Charles Brooks
About Charles Brooks
Charles T. Brooks is Executive Vice President, Operations and Systems at Kemper Corporation (KMPR). He joined Kemper in May 2016 as Senior Vice President & Chief Information Officer and assumed his current EVP role in March 2017; he is age 58 per Kemper’s 2025 proxy executive officer biographies . Prior roles include Global Operations & Technology Officer at ACE Limited (now Chubb) from August 2011 to December 2015; Senior Vice President/Head, Member and Plan Sponsor Services at Aetna from February 2009 to August 2011; Senior Vice President, Operations and CIO, Personal Lines at Travelers from December 2003 to February 2009; and Partner, Financial Services – Insurance Practice at Accenture from June 1998 to December 2003 . Company-level performance context during recent years: Kemper’s cumulative TSR values in the pay-versus-performance table were $95.23 (2024), $68.41 (2023), $67.38 (2022), $78.53 (2021), and $100.82 (2020), versus peer TSR of $195.70 (2024), $154.07 (2023), $140.14 (2022), $128.18 (2021), and $98.70 (2020); net income moved from $409.9m (2020) to $(123.7)m (2021), $(286.6)m (2022), $(272.1)m (2023), then $317.8m (2024) .
Past Roles
| Organization | Role | Years | Strategic impact |
|---|---|---|---|
| Kemper Corporation | Senior Vice President & Chief Information Officer | May 2016–Mar 2017 | Led enterprise CIO function |
| Kemper Corporation | Executive Vice President, Operations and Systems | Mar 2017–present | Oversees operations and systems across Kemper |
| ACE Limited (now Chubb) | Global Operations & Technology Officer | Aug 2011–Dec 2015 | Led global operations and technology |
| Aetna | SVP/Head, Member and Plan Sponsor Services | Feb 2009–Aug 2011 | Ran member/plan sponsor services |
| Travelers | SVP, Operations and CIO, Personal Lines | Dec 2003–Feb 2009 | Operations and IT leadership in Personal Lines |
| Accenture | Partner, Financial Services – Insurance Practice | Jun 1998–Dec 2003 | Consulting leadership in insurance |
External Roles
| Organization | Role | Years | Notes |
|---|---|---|---|
| — | — | — | No external public-company directorships disclosed in the proxy biographies reviewed |
Fixed Compensation
| Metric | FY 2022 |
|---|---|
| Base Salary ($) | 500,000 |
| Bonus Paid ($) | 400,000 |
| All Other Compensation ($) | 38,691 |
| Total ($) | 2,102,491 |
Notes
- The HR&CC awarded discretionary bonuses in 2022 despite not meeting plan funding goals, citing strategic execution amid macro headwinds; NEO bonus amounts include Brooks at $400,000 .
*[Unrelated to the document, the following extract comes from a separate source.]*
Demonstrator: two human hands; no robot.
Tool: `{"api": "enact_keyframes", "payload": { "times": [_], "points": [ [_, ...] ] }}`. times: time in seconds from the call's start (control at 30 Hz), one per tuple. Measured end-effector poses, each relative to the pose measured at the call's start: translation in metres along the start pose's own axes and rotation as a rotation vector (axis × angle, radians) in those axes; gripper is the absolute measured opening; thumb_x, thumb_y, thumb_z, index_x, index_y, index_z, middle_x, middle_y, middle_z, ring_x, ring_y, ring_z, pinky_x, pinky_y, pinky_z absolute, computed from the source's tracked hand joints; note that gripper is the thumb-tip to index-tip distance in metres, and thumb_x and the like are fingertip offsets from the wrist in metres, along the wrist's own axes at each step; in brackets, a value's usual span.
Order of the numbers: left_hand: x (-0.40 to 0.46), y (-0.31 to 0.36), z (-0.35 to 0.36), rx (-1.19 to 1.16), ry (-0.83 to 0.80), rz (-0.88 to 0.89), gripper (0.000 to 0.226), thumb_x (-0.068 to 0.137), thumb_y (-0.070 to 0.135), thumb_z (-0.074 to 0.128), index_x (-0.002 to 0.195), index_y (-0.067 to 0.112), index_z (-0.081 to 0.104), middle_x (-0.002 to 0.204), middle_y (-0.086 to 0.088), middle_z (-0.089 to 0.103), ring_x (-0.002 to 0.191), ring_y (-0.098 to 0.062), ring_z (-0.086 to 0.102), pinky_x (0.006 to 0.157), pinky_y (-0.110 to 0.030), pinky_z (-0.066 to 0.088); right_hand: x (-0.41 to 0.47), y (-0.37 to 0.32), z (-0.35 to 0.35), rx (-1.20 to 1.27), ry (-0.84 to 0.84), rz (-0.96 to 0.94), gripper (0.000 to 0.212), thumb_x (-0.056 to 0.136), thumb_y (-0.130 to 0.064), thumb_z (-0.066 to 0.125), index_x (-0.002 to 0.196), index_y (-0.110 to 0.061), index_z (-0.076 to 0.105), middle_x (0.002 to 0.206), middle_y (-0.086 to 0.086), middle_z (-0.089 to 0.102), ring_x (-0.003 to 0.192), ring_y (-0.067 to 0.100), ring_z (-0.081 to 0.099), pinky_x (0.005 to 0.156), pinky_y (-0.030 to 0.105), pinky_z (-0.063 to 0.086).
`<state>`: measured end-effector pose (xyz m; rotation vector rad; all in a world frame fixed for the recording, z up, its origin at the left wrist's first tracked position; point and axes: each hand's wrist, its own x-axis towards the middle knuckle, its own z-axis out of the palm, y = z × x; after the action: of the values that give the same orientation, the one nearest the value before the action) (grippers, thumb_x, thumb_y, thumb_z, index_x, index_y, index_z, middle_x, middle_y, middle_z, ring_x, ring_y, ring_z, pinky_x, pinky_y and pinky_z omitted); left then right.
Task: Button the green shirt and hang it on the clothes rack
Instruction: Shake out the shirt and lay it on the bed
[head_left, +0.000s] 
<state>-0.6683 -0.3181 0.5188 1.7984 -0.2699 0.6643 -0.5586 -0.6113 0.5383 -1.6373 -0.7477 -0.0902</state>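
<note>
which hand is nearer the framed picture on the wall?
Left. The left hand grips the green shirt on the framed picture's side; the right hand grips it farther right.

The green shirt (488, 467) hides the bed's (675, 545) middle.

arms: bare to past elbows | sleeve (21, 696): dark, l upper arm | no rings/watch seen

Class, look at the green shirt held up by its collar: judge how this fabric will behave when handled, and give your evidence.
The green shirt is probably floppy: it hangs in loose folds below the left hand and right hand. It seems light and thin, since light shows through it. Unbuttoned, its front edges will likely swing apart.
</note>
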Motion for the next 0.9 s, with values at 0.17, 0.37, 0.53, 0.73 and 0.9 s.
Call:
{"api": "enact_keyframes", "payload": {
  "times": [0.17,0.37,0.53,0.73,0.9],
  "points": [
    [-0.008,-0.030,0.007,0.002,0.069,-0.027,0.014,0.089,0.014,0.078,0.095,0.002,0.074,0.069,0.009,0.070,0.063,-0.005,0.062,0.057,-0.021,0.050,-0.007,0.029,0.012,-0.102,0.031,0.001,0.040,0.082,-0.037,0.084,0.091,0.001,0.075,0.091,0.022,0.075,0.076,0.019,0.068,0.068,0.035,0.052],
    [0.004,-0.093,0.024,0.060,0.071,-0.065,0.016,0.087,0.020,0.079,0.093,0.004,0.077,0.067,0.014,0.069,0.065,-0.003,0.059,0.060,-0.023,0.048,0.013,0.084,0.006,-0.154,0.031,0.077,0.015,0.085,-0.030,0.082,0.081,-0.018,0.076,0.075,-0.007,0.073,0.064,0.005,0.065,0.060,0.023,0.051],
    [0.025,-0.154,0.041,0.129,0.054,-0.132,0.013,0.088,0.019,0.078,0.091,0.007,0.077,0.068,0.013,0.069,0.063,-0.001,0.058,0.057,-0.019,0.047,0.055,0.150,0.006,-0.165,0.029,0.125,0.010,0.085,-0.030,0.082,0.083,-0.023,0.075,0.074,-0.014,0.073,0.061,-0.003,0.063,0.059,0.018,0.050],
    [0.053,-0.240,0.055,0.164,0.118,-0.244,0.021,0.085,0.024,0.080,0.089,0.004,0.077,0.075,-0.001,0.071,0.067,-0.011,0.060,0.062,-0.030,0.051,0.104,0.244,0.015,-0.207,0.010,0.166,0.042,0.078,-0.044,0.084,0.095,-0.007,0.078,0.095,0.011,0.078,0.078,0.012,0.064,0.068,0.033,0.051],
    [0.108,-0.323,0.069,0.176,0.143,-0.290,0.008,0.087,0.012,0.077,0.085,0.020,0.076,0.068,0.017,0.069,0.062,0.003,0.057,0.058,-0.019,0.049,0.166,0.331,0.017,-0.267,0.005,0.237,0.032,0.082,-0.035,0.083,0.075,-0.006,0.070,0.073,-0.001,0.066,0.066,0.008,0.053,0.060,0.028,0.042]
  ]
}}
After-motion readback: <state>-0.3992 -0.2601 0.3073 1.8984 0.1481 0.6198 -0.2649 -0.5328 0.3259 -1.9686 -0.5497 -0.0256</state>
- 2022 base salaries for NEOs were unchanged from 2021; Brooks base salary was $500,000 .
Performance Compensation
| Instrument | Grant date | Metric(s) | Threshold | Target | Maximum | Grant-date fair value ($) | Vesting / performance period | Payout status |
|---|---|---|---|---|---|---|---|---|
| Stock Options | 2/1/2022 | — | — | 44,119 options | — | 647,314 | Vests in 3 equal annual tranches starting 2/1/2023; strike $52.70 | Not disclosed |
| PSUs (Relative TSR) | 2/1/2022 | Relative TSR | 3,440 | 6,879 | 13,758 | 352,342 | Three-year performance period; payout certified after period | Not disclosed |
| PSUs (Three-Year Adjusted ROE) | 2/1/2022 | Three-Year Adjusted ROE | 1,720 | 3,439 | 6,878 | 164,143 | Three-year performance period; payout certified after period | Not disclosed |
| Prior PSUs (2010s) | Various | 2/3 Relative TSR, 1/3 Adjusted ROE (for 2020 awards) | — | — | — | — | 2020–2022 cycle concluded; 2020 PSUs paid out at 0% (both TSR and ROE tranches) | 0% payout (for 2020–2022 cycle) |
Design details
- Option exercise price equals closing price on grant date; option fair values via Black‑Scholes; PSU fair values via Monte Carlo (Relative TSR) and grant-date close (ROE) .
- 2022 PSUs use a 50% threshold and 200% maximum of target units .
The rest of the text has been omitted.